June 2, 2020 by Cathy Winkle

Allow me to share with you a true and touching story from the lips of the recipient of a sweet act of unbridled compassion: When the supermarket clerk tallied up my groceries, I was $12.00 over what I had on me.  I began to remove items from the bags, when another shopper handed me a $20.00 bill.  ‘Please don’t put yourself out,’ I told him.  ‘Let me tell you a story,’ he said.  ‘My mother is in the hospital with cancer.  I visit her every day and bring her flowers.  I went this morning and she got mad at me for spending my money on more flowers.  She demanded that I do something else with that money.  So, here, please accept this.  It is my mother’s flowers.‘ (L. Wagner)

            A general definition of compassion is sympathy and concern for the sufferings of others and a desire to alleviate such suffering.  Both the Hebrew and Greek words translated as compassion speak of having mercy or being moved with sympathetic pity.  The word is used to describe God Himself.  Let’s examine an act of compassion and learn from its example.

            Israel would reach the zenith of its power during the reign of King David, described as “a man after God’s own heart.”   When the previous monarch, King Saul, loses favor with God for his pride and disobedience, the shepherd boy David is secretly anointed by the prophet Samuel as Saul’s replacement.  David quickly becomes a national hero for his giant-slaying skills; he is favored by the people and their God, and becomes the object of Saul’s raging jealousy.  In a retaliatory frenzy, Saul attempts to snuff out David’s life, pursuing him constantly, placing David’s life in peril on a daily basis.  But God’s will prevails, Saul and his sons succumb on the battlefield, and David takes the throne of Israel.  It is then that the veil is pulled back on the depth of David’s character. 

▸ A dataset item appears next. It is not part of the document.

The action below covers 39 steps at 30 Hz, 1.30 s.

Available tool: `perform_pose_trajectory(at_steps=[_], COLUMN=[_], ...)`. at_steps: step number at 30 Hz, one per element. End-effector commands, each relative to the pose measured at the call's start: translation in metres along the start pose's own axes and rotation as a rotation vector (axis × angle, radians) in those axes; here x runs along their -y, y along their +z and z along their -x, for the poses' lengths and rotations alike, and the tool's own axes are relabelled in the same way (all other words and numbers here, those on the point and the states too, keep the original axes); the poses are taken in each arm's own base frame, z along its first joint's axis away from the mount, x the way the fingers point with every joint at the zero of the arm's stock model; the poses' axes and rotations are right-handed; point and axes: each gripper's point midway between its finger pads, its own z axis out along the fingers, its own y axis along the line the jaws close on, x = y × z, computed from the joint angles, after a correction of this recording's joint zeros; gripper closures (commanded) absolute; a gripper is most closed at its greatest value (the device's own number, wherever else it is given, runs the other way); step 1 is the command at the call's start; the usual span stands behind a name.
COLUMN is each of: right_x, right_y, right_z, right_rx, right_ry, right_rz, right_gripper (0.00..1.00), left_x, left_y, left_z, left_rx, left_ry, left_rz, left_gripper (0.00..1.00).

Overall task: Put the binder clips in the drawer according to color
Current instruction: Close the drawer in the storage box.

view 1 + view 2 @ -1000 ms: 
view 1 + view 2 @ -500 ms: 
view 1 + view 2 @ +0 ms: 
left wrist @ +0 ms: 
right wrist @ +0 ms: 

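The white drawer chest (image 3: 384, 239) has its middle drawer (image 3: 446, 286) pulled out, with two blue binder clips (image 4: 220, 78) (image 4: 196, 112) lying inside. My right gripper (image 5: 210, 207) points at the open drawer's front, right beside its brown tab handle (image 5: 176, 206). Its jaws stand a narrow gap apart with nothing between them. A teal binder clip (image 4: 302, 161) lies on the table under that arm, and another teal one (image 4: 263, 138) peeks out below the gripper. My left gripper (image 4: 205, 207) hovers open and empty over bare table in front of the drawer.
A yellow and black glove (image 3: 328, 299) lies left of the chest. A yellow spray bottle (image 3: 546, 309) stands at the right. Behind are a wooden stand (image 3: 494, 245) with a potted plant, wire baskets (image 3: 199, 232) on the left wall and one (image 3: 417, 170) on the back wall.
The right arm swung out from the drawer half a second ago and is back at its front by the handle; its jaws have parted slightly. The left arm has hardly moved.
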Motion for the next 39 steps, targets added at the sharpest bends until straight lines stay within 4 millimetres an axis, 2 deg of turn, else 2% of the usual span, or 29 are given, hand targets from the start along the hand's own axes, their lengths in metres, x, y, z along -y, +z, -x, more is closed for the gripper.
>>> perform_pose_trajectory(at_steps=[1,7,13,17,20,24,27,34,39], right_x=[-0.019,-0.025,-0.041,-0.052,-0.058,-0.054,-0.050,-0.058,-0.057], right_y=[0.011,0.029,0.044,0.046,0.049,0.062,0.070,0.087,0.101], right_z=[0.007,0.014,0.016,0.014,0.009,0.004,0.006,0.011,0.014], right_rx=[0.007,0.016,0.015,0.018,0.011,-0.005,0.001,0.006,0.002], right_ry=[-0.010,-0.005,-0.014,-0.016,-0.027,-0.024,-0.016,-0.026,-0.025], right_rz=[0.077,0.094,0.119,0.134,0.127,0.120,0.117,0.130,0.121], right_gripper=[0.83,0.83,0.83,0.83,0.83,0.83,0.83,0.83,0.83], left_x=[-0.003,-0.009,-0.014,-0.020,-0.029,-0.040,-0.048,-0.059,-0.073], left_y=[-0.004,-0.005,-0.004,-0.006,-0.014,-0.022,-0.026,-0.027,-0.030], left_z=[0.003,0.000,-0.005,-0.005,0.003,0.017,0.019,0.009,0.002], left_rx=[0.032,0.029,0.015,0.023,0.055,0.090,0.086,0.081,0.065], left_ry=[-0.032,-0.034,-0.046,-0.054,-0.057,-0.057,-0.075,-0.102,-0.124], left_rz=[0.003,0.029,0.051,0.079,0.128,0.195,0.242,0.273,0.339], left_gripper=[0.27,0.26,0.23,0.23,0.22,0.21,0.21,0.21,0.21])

Kings were seldom concerned with the welfare of the disadvantaged or lowly and the heirs of former monarchs were generally killed in an effort to secure the new king’s reign.  But Saul had a grandson, Mephibosheth, a young man who “was lame on his feet.”  Out of a heart of compassion David took an unprecedented step, taking Mephibosheth, restoring to him “all the land of Saul,” and granting him the rare privilege of eating bread at David’s table “continually.”  With no thought of publicity or payback, David demonstrated the heart of God to an enemy’s grandson.

            How observant am I when it comes to compassion?  How often do I commit to an act of kindness for someone that has no possibility of repaying that compassion?  I serve a compassionate God. May His love and compassion flow through His child.

Matthew 25:40b  Inasmuch as ye have done it unto one of the least of these my brethren, ye have done it unto me.

Lord, please allow Your love and compassion to flow through me.